# out of alignment



## HoldenGTO (Nov 22, 2005)

So, I have been noticing some major wear on the inside of my RF tire and the LF tire, but not as much on the left. Obviously, it has too much toe out. So, I called the dealership to ask if it is covered under warranty and they said only 12k miles or 12 months. I have almost 17K.  What kind of crap is that? Why the heck did I even buy the extended warranty if everything is not even covered? This is BS!! Just had to vent.


----------



## Clueless (Mar 2, 2006)

It probably depends on your dealership, but you might try bringing up some of the evidence that this is a common problem on these cars. I've seen where occasionally people have gotten it fixed under warranty (though other people have had no success).

http://www.gtoforum.com/showthread.php?t=6914


----------



## Subdriver (Dec 28, 2004)

HoldenGTO said:


> So, I have been noticing some major wear on the inside of my RF tire and the LF tire, but not as much on the left.
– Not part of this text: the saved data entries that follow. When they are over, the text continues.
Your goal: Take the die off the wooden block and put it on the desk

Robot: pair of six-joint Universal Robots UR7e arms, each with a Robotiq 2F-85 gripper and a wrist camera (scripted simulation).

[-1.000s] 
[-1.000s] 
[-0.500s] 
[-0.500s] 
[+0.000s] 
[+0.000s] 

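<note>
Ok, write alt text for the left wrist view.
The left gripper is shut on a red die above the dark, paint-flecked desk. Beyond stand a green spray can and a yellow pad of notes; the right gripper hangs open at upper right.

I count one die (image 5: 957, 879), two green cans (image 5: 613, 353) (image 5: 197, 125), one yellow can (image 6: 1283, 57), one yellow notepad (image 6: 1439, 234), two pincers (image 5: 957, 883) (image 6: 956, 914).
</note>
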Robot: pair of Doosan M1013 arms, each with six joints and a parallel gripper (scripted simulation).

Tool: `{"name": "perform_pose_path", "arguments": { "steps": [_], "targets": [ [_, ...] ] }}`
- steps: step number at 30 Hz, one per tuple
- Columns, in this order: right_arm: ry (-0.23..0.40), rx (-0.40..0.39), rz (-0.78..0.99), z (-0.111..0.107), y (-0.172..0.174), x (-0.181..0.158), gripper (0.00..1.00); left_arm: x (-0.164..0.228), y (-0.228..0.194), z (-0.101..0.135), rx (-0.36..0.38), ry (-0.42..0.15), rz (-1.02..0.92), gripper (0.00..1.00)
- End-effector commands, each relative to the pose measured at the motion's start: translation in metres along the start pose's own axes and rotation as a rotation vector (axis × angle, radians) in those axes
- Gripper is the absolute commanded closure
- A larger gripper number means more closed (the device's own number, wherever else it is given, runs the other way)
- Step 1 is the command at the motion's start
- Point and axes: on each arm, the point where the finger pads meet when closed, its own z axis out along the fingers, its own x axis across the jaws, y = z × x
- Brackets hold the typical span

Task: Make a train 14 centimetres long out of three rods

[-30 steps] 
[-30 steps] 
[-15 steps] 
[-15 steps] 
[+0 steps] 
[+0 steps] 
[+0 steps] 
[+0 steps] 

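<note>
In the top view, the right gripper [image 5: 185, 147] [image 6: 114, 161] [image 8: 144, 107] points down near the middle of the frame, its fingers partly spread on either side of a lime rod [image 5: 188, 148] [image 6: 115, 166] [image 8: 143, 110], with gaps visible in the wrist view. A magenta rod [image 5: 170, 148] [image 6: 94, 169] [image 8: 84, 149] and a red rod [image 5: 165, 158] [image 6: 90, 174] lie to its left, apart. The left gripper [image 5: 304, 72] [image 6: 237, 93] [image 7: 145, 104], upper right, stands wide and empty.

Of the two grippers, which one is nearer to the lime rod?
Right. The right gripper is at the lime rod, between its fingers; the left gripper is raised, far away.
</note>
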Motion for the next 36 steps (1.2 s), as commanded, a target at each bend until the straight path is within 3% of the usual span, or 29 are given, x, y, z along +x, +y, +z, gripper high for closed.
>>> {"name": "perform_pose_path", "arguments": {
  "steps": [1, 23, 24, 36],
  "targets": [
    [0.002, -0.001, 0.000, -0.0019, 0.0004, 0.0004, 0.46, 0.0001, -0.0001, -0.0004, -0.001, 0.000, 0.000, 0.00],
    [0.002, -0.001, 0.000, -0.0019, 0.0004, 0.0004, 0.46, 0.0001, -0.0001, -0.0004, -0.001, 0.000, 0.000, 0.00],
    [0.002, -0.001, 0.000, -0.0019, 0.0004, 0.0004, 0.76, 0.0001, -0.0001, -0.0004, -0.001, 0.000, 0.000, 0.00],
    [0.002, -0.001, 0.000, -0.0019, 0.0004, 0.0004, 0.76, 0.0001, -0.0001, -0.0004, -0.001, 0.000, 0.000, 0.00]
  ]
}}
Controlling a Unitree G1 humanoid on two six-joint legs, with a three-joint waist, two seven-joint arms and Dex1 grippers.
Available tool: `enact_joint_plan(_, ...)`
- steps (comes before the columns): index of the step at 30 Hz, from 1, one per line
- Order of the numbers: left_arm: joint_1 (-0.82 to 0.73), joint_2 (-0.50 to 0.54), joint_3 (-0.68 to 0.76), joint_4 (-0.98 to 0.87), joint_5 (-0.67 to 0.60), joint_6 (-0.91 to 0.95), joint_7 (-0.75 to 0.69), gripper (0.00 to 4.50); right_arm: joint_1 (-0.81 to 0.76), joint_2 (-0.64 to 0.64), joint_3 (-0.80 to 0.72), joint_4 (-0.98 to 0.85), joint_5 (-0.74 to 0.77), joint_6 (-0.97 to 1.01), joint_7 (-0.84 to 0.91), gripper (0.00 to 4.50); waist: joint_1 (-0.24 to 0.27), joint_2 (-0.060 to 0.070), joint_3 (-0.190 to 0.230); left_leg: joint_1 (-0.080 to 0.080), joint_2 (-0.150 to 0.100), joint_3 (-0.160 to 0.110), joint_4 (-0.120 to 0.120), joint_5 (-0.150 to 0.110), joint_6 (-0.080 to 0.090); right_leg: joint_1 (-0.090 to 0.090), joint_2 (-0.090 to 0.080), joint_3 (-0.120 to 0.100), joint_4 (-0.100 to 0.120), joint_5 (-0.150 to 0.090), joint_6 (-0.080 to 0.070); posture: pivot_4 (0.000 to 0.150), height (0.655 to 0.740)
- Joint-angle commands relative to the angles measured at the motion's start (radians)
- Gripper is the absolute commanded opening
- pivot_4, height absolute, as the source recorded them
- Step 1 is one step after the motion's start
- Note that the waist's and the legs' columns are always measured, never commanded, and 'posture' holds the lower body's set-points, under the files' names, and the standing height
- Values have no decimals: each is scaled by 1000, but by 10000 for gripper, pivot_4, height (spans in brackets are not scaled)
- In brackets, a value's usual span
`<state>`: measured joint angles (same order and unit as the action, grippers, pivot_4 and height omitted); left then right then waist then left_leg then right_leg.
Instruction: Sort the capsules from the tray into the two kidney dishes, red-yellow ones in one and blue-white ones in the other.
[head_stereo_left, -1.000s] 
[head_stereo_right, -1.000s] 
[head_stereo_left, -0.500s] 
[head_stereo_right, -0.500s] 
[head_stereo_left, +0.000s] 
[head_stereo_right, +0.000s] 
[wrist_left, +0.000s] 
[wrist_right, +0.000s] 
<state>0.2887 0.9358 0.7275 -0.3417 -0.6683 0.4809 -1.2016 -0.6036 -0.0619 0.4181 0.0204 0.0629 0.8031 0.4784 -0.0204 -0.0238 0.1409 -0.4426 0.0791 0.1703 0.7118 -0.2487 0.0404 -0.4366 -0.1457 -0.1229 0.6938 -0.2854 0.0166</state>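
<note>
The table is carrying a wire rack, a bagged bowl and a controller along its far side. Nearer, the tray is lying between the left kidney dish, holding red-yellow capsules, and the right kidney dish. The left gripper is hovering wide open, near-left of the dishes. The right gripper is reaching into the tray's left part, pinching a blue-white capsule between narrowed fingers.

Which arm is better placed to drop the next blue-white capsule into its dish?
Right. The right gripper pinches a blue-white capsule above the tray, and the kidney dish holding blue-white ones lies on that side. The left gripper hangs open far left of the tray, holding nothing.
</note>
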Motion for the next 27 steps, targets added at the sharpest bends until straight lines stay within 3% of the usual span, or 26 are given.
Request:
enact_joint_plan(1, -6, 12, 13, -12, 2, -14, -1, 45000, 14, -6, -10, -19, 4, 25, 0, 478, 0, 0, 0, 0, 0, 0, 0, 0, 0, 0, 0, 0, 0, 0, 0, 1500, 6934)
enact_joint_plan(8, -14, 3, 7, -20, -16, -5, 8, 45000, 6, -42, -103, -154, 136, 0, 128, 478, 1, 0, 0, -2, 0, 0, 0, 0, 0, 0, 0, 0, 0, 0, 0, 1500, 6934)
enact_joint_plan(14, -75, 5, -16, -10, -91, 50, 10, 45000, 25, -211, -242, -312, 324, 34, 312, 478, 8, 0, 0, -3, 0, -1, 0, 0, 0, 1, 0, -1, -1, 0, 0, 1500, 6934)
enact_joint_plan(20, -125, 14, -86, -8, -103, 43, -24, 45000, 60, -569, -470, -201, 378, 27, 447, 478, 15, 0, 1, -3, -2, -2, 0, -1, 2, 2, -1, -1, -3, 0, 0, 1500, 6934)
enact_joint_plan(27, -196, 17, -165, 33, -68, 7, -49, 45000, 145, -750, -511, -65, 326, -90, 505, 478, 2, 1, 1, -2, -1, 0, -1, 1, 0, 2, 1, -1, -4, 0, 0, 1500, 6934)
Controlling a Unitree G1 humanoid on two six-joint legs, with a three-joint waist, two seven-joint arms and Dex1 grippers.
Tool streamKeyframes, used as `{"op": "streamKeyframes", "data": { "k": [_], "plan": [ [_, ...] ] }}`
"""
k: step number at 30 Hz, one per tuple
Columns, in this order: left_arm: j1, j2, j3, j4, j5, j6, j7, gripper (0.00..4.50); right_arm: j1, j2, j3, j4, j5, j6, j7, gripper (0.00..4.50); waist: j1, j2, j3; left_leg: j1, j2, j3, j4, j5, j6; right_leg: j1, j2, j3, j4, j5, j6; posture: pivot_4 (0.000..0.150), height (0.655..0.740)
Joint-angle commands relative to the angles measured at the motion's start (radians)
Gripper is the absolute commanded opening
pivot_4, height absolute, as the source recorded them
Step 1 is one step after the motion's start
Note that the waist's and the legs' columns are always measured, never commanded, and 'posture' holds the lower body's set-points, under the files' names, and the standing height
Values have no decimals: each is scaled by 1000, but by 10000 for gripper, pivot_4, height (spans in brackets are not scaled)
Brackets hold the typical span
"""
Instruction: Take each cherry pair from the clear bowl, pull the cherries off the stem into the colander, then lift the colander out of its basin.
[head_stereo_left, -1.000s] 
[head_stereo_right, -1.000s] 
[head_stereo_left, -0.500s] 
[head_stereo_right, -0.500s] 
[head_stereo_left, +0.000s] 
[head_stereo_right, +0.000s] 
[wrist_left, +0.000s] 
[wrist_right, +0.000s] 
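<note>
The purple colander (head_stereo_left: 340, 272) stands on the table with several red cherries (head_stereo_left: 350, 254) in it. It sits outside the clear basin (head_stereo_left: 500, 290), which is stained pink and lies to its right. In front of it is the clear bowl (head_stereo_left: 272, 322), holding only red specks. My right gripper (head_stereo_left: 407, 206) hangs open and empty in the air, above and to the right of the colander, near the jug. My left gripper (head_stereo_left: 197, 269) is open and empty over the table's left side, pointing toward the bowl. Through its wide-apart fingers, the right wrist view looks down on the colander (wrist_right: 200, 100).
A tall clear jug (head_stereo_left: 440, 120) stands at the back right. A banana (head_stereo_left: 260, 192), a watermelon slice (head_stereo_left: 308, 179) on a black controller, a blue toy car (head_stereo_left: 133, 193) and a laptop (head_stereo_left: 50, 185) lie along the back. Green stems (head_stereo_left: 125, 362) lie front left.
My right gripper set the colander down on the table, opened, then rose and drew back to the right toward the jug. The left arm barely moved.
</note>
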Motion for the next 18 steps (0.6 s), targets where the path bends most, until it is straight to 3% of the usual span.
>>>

Obviously, it has too much toe out.


Not necessarily. Inside front tire wear is very common on high performance cars such as the GTO and Vette. I see posts like this several times a week on the vette forums. 

I don't know the stock GTO alignment specs, but for the Z06, the stock front camber (nominal) is -0.7 and front toe (nominal) is 0.08 degrees (out), though there is a pretty big tolerance on each of these specs. I suspect the GTO is the same. Negative front camber really helps handling. On the track, I am running nearly -3.0 degrees of front camber. Downside to the front negative camber, particularly with toe out (or in), is that it drags the inner edge of the tire along the road when driving straight. 

To correct this, I suggest you find the exact GTO alignment specs (maybe someone with a service manual can post them), and get an alignment with front camber within specs but near the low end (less negative) and front toe as near zero as allowed. You will lose a little performance this way, but gain tire wear. :cheers


----------